We also work together in our own business and as business partners the relationship is perfect. I feel so sad to have to say that the situation is no different now, the weight remains and as a result of the lack of sex the love and affection has virtually gone too now.
As said we still get on as mates and that is something good i guess. My own views on this looking back is that i believe a marriage can survive without sex, but without love and affection it is not easy.
The problems have not been discussed greatly between ourselves over the time and have probably been pushed under the carpet for far too long. and we have clearly missed out on a full and loving relationship.
As a housekeeper she is the very best, but i would love to swap some of those attributes for a more loving relationship - at the end of the day i don't really care if the carpet is 100% spotless but i would love a hug in bed and some affection.

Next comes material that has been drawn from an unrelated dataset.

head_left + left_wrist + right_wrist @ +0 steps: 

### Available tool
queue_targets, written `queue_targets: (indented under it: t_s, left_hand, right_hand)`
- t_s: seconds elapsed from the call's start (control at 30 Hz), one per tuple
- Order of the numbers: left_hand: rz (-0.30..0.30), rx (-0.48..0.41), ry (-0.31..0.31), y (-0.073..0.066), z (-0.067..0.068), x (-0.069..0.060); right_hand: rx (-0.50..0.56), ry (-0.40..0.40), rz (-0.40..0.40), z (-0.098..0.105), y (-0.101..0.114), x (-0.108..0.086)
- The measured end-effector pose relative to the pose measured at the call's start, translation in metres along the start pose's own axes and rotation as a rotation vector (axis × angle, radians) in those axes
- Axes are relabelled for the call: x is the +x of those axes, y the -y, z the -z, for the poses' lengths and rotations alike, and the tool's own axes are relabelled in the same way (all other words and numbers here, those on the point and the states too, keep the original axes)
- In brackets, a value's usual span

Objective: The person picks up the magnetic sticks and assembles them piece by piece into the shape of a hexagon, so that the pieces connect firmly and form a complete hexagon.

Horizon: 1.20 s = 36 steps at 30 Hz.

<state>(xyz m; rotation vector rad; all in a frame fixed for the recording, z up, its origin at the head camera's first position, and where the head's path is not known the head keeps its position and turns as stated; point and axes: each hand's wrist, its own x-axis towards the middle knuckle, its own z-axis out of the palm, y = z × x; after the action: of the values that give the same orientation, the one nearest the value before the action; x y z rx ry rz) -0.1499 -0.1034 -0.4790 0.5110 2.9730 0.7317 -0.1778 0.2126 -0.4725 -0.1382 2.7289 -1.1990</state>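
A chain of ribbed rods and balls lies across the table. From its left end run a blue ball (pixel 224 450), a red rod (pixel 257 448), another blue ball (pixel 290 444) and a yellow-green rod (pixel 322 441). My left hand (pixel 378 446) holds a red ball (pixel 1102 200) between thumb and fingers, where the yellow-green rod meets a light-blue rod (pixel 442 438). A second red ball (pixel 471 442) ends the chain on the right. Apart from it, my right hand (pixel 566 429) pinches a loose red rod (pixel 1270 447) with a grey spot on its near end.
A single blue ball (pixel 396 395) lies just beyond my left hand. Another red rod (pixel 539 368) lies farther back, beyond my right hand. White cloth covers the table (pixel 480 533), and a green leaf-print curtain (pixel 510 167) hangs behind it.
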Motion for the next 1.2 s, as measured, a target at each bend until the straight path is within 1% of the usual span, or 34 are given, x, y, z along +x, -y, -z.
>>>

About three years ago we had a real heart to heart and i explained exactly how i felt and that although i still loved her it was more as a friend. All i was really doing here was opening up the obvious problems and trying to air them.
I continued that i was unsure if the tackling the weight would be enough now as it may be too late to get all those romantic feelings back. She was willing to try but said it would take some time but if it meant hopefully saving things she would do it.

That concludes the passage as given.